Rebuttal from comments in article about Ampio in Seeking Alpha
A few remarks to accusations, misstatements and hallucinations presented in this misleading article composed by a confessed short seller:
Zertane was not bought from Biovail. Zertane use for premature #$%$ was invented and patented worldwide by Dr Bar-Or for the benefit of Ampio. The combination patents for Zertane with any PDE5 inhibitor are also the properties and inventions of Ampio. Zertane was licensed to Biovail for which Dr Bar-Or's previous company received significant upfront and milestone payments. Biovail conducted the trials in Europe and before their completion was acquired by Valeant who stopped all trials and R&D activities that Biovail was involved with, including the Zertane trials, which were completed by Ampio. Neither Valeant nor Biovail knew of the trial results when that decision was made (blinded studies done by an independent CRO). By contractual agreement everything was returned to Ampio. The results of these successful trials were published in a peer reviewed journal with the highest impact factor in the world for the field of Urology (European Urology). Ampio met with the FDA and a pivotal study for approval in the USA was agreed upon with them. Ampio paid $2mil to Valeant to acquire all the patented technology for the ODT formulation, which adds another layer of protection to Zertane. According to the CEO statements, a big pharma is and was involved. So get your facts together before you slander this company and its officers.
Although both Dr Bar-Or and Mr. Macaluso are free to sell shares, with limitations imposed upon insiders, none have sold even one share to date.
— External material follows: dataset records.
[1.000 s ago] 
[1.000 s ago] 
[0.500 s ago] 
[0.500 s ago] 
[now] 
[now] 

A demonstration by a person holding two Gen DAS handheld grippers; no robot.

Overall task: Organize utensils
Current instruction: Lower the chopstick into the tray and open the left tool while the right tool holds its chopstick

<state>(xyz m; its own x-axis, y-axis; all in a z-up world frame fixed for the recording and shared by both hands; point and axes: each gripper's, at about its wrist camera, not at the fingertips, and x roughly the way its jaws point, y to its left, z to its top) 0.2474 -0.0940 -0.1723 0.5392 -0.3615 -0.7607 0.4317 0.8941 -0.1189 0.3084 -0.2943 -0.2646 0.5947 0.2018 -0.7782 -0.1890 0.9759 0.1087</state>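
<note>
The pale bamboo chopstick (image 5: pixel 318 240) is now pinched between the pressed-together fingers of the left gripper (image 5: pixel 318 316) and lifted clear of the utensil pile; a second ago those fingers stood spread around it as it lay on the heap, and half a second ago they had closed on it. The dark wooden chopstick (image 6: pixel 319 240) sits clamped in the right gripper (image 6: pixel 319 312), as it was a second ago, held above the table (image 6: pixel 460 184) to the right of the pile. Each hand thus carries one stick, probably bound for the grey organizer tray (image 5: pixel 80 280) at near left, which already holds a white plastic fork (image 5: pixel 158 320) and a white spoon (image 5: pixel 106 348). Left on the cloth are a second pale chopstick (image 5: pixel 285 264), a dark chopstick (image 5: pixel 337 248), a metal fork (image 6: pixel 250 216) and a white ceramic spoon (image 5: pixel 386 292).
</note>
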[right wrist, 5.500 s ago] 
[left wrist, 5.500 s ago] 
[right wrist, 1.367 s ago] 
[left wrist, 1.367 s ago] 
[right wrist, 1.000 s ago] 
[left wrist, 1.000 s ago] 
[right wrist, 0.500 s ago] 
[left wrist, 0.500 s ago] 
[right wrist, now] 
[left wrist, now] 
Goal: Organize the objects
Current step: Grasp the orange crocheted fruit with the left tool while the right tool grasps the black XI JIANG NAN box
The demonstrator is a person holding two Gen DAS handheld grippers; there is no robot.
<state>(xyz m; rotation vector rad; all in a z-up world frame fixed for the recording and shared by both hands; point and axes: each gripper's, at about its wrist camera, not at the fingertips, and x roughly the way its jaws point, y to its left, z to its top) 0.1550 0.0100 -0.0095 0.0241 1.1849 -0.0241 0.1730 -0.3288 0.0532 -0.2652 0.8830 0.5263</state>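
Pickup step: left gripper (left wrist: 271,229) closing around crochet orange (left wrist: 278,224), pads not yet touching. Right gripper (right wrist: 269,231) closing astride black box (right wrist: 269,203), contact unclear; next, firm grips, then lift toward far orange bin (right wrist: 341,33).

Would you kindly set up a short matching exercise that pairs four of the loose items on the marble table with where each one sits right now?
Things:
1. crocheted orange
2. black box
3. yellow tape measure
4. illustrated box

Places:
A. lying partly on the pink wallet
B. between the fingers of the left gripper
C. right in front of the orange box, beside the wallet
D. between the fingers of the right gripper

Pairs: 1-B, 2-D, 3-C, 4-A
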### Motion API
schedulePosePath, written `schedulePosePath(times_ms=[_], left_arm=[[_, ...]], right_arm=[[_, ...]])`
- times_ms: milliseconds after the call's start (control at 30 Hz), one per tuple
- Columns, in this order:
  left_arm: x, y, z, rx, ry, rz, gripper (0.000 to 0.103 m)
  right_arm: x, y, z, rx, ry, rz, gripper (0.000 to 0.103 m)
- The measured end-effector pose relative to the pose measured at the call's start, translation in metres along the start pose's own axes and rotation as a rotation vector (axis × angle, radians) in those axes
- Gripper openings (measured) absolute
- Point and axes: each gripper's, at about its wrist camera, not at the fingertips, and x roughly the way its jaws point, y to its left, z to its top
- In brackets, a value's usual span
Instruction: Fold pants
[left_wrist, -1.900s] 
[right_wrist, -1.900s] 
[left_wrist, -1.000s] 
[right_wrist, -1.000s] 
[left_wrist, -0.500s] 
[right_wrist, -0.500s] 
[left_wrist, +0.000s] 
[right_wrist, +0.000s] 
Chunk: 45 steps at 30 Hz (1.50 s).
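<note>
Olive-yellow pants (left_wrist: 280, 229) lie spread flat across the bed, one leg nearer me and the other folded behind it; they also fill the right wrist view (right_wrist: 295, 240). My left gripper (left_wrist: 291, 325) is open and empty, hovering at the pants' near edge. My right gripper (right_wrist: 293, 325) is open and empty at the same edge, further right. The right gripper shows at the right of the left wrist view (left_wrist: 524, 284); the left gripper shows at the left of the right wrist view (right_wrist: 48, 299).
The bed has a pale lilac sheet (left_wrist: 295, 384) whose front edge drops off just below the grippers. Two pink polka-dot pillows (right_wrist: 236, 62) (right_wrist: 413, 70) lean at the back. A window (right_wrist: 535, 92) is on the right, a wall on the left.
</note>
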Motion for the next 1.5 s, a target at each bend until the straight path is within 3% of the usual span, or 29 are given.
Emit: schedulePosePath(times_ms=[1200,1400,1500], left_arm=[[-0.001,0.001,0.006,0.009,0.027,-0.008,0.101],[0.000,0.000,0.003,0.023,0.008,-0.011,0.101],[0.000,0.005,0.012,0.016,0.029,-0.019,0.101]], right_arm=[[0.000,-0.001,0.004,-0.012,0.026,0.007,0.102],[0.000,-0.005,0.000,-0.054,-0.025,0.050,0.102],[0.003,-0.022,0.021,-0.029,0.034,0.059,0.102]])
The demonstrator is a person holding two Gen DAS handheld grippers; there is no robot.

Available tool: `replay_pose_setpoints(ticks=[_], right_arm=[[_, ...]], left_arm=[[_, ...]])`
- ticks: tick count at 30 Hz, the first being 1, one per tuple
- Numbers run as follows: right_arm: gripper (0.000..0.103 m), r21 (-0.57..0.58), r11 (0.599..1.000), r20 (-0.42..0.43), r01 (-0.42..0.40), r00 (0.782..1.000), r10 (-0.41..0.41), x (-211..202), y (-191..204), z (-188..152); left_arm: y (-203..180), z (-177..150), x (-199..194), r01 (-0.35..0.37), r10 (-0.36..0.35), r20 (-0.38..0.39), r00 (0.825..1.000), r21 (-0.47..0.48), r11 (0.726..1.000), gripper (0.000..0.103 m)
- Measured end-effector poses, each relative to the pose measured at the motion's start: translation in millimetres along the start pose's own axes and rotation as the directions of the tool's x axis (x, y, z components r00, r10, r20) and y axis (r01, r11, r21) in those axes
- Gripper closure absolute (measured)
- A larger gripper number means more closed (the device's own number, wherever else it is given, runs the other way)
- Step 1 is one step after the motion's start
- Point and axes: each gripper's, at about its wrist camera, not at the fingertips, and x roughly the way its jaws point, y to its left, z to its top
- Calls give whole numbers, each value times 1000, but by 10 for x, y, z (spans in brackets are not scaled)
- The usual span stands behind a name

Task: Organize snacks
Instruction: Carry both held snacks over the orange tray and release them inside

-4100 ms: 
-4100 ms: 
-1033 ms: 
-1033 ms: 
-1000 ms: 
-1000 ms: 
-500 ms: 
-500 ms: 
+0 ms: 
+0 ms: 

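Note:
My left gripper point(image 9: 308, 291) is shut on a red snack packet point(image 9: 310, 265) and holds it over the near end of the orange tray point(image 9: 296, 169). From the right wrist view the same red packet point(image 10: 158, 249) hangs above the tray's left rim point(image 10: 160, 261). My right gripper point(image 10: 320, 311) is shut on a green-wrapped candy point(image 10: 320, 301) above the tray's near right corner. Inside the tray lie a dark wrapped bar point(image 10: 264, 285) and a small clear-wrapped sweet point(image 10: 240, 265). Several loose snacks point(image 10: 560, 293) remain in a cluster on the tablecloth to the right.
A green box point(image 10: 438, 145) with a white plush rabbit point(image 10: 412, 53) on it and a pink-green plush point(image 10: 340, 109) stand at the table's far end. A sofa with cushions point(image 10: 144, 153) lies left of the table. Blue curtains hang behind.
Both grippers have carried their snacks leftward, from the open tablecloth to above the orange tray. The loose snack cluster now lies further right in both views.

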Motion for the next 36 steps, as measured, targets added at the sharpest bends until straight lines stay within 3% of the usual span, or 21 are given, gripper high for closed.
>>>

You are correct to point out that capital needs to conduct both the Ampion and Optina trials will cost approximately $13mil spread over almost a year. The costs are minimal in comparison to the multibillion $$$ market size for these indications. You fail to realize, and time will tell, that a deal for Zertane will be far sufficient to cover all or part of these costs. You have the right to doubt this, but as I said, shortly, we will know. But even in your worst case scenario prediction, raising money to conduct these trials will be an insignificant event in comparison to the gains realized from these indications.
Why were the initial trials not done in the USA? The company explained this on numerous occasions. Zertane- done in Europe by Biovail because the perception was that the FDA does not recognize PE as a disease- WRONG!! Ampio met with the FDA and the FDA recognizes PE as a disease condition and apparently was never approached with a drug for approval for this condition. By the way, Zertane is registered for approval in Australia, who accepts the data generated in the phase 3 trials in Europe.
Ampion- initial trials done in Australia because the company wanted to come to the FDA with human data and conduct a pivotal trial in the USA. Also approval in Australia will facilitate approval in at least 13 countries in South America and the Pacific Rim. Indeed the FDA waived all preclinical requirements for Ampion in the pivotal trial.
Optina- Initial Phase 2 was done in Canada because at the time Ampio did not have issued patents (now it has issued patents worldwide) and did not want to register the trial in clinicaltrials.gov for confidentiality considerations.
Since you really are not familiar with the doses and IP positions I suggest you do not make unintelligent statements about the availability and formulation of these drugs until you read and understand all the issued and pending patents surrounding this extensive portfolio. There is a reason why major pharmaceutical companies are knocking on Ampio’s door. Unfortunately for you, you will not know until it’s too late......
I got most of this info by talking with the company and from public records.